Read the rest of the discussion for this entry

So yes, Reno, I will try my best in my capacity, to say whatever I can and do whatever I can, to help an unborn, but I must not forget that the mother is also another life with her own intellects and needs to be fulfilled.

************************************************************************

Once in a casual chat, it was said that there are only 2 professions whereby a person can directly influence another person, to change his perception, mold his direction in life, and to change the world: teachers and doctors.

I took the easy way...

1 comment:

Unknown said...

Hmm. I shy away mostly from making comments in blogs but that does not mean that I do not read your posts. It's become my daily routine to read the star online and your blog. It makes me feel like I am back home. Keep it up dude! Its good stuff. Alas, I cannot help but comment on this post...I have no strong opinion on this matter but am reminded of the book Cider House Rules by John Irving now made into a movie. As you will remember Rod, this book speaks of the irony of a society and people that make rules for matters in which they have no experience of. In the story, the coloured workers living in wooden shacks of the cider house had to obey draconian rules made up by the white owners who lived in plush mansions. They were told how, where and when to live by a people that had never stayed in a wooden shack. How then can such people understand what it must be like to live in such a place? And if they cannot understand, how can they make the rules?
Likewise, can we make judgement and make a stand on matters like abortion if we are not and have never been in that situation?
And even if we have been there...who is to say that we are now able to dispense wisdom of 'don't worry, i know what it is like, I did this and so you must to...'?
I wonder what rules the coloured workers would put in place if they were given a free hand in this matter? Sure..there maybe some anarchy initially...but some semblance of maturity and sensibility would hopefully ultimately prevail.
I think more important than anything else...is that it was their decision and their rules.

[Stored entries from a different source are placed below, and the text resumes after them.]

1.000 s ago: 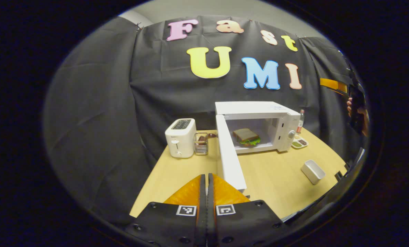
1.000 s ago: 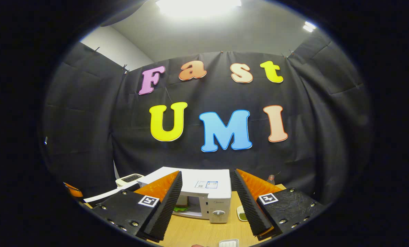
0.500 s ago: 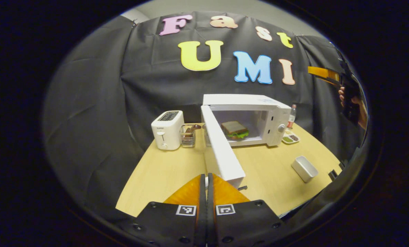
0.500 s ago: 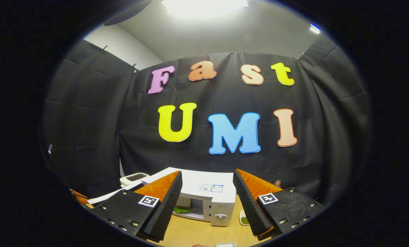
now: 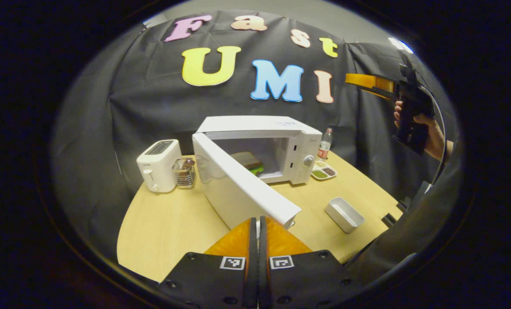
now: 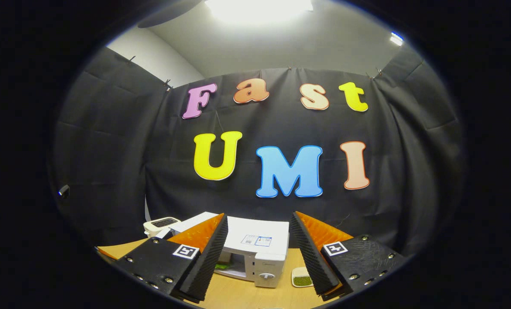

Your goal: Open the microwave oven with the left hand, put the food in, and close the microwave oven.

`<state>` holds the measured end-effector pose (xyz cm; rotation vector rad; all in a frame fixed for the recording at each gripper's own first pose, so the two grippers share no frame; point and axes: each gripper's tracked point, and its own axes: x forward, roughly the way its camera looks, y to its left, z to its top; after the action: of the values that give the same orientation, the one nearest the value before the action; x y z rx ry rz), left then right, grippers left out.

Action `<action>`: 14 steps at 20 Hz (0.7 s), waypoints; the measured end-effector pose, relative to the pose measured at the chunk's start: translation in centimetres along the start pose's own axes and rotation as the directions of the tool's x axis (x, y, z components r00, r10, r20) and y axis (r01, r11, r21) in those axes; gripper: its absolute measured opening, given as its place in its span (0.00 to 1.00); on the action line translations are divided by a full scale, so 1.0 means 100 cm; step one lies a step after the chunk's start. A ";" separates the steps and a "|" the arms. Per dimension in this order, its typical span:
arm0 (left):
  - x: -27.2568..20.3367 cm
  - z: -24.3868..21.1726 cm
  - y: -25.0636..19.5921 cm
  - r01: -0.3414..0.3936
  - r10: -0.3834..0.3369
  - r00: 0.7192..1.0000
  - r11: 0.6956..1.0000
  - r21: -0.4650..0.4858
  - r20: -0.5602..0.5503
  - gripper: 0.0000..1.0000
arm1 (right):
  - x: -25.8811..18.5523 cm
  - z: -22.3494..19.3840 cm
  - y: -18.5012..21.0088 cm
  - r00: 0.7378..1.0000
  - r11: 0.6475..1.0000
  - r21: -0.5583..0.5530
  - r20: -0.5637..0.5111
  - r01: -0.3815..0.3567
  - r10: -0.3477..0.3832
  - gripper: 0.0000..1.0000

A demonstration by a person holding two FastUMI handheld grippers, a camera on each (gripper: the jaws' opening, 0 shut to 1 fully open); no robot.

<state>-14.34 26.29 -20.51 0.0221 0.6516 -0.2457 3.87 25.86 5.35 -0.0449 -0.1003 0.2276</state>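
Observation:
A white microwave [image 5: 281,133] stands at the back of the wooden table [image 5: 169,227], and a sandwich [image 5: 250,162] with green lettuce lies inside it. Its door [image 5: 238,189] is half swung in, its free edge just ahead of my left gripper [image 5: 258,219], which is shut with nothing between its fingers. My right gripper [image 6: 258,231] hangs open and empty high above the microwave [image 6: 255,240]; from the left gripper view a hand holds this right gripper [image 5: 367,80] up at the far right.
A white toaster [image 5: 157,165] and a wire rack [image 5: 184,172] stand left of the microwave. A bottle [image 5: 324,146] and a small dish with green and brown food [image 5: 324,172] sit to its right. A white rectangular box [image 5: 344,214] lies near the table's right edge.
The microwave door has swung from fully open to about half shut, with my left gripper moving behind its edge. The right gripper has stayed raised and open.

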 end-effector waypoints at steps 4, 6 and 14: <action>0.027 0.016 -0.027 0.069 -0.069 0.998 0.997 -0.015 0.009 0.07 | -0.002 -0.002 -0.018 0.999 0.999 0.022 -0.013 0.050 -0.050 0.90; 0.042 0.024 -0.040 0.103 -0.102 0.995 0.994 -0.032 0.017 0.07 | -0.006 -0.004 -0.029 0.997 0.997 0.020 -0.020 0.077 -0.077 0.90; 0.100 0.060 -0.075 0.228 -0.226 0.973 0.973 -0.031 0.052 0.07 | -0.020 -0.002 -0.066 0.985 0.986 -0.004 -0.032 0.167 -0.167 0.90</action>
<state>-4.86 16.18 -21.35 -0.0938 0.6105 -0.4537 3.37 19.00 5.30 -0.0408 -0.0717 0.0587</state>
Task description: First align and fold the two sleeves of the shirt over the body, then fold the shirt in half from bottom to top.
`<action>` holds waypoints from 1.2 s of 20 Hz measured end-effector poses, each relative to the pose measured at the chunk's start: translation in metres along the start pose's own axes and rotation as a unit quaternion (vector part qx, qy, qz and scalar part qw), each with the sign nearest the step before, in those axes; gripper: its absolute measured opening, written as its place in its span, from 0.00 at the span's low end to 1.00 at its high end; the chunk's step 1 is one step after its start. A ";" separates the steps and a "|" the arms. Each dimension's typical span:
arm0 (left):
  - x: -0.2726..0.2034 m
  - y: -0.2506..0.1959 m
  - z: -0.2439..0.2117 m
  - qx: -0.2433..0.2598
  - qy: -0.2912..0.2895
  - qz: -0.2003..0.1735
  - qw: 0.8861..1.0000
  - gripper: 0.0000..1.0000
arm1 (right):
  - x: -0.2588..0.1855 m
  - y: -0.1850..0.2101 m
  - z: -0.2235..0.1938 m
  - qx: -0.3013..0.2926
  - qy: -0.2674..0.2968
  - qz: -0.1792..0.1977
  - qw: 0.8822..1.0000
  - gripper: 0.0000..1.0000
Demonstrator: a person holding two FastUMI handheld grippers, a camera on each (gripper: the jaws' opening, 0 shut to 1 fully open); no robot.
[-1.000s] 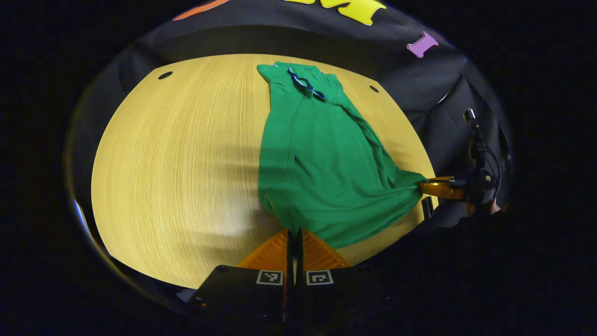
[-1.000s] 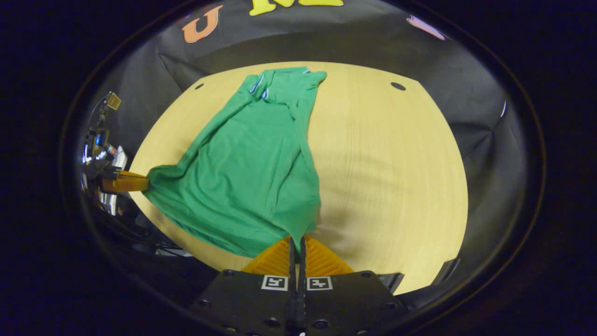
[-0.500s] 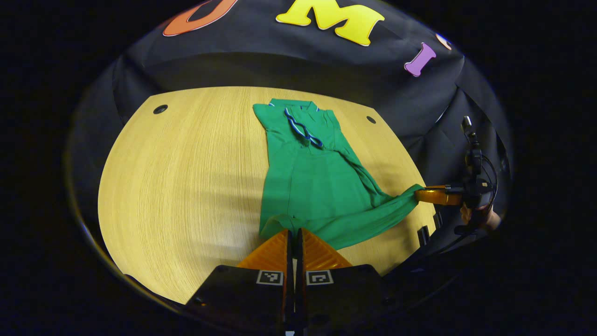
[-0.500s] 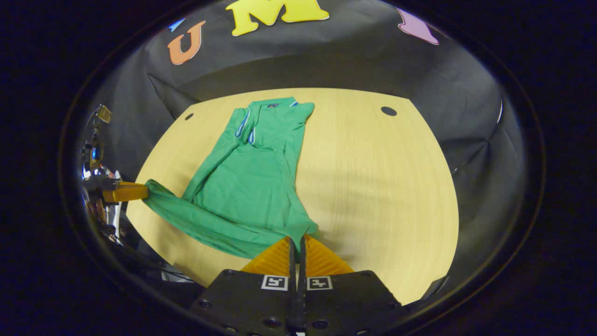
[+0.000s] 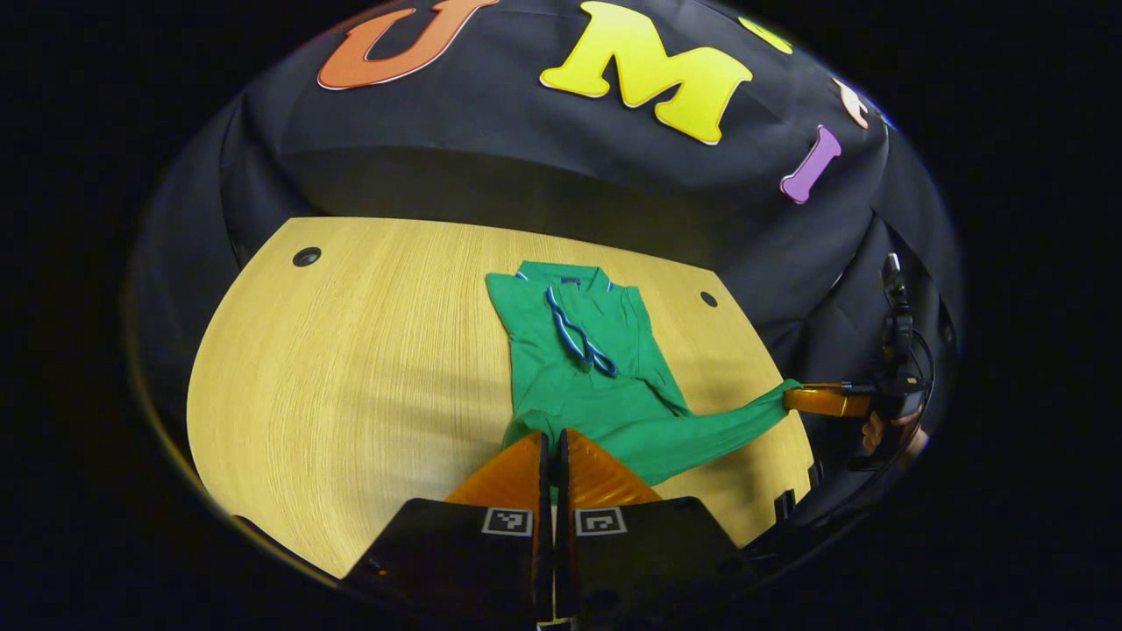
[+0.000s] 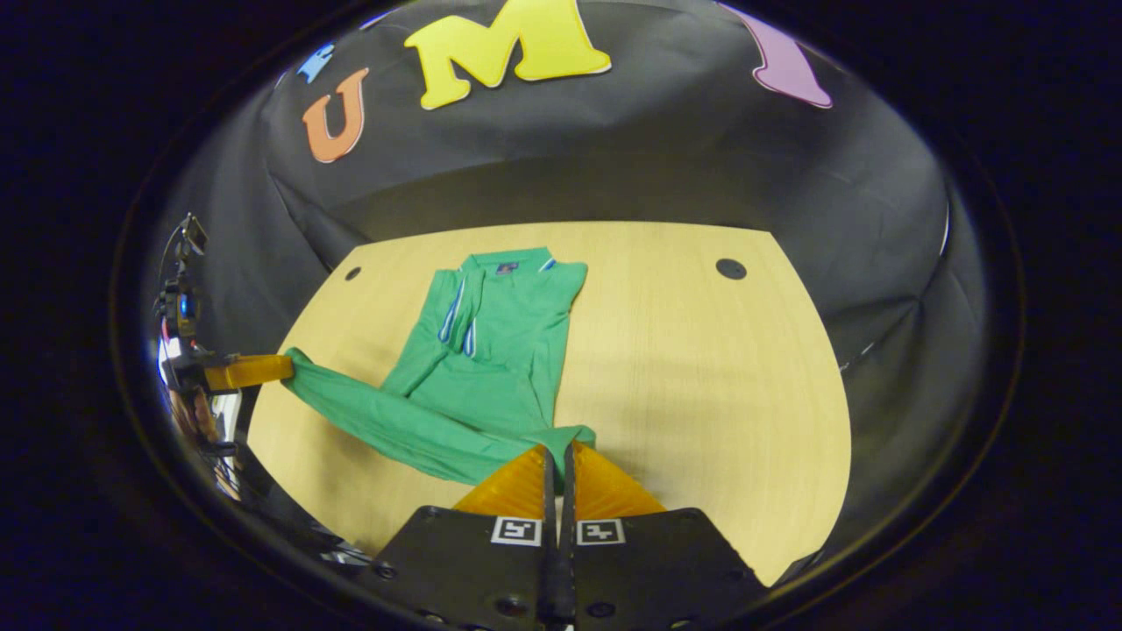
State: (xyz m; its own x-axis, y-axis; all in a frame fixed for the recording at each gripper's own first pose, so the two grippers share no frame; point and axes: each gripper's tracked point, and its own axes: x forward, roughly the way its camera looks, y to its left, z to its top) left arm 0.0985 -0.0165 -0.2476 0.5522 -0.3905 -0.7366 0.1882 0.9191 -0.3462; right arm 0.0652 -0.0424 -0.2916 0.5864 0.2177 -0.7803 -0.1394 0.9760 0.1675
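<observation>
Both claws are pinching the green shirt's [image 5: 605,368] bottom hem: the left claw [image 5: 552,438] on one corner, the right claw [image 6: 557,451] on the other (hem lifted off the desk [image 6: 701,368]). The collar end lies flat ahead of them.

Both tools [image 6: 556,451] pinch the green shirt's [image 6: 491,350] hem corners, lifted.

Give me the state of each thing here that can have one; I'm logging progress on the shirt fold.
green shirt: sleeves folded over the body, collar end flat on the table, bottom hem lifted off it.
left gripper: shut on one hem corner.
right gripper: shut on the other hem corner.
table: carrying the shirt's upper part.
</observation>
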 end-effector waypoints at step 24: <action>0.134 0.061 0.145 0.024 -0.111 0.049 0.992 0.04 | 0.124 0.002 0.187 -0.001 -0.103 0.001 0.995 0.00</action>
State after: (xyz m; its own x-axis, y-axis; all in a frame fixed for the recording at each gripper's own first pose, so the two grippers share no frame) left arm 0.3018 -0.0051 -0.2836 0.7344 -0.2834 -0.6167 0.1608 0.9554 -0.2476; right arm 0.2871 -0.0118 -0.2757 0.7370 0.2173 -0.6400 -0.1423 0.9756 0.1674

To answer your question Rod.."What rights do we have?"
I like to think that we have the right to make our own decision free from the coercion of the camps of the moral high ground, paternalistic doctors and pro-abortion-i've been there so do what i do people.

With some well rounded advice, we need to write our own 'Cider house rules' and make a decision for ourselves...that is after all what human beings do...for better or for worse.

The soul grows in the making of such decisions...for it is not an easy thing to do.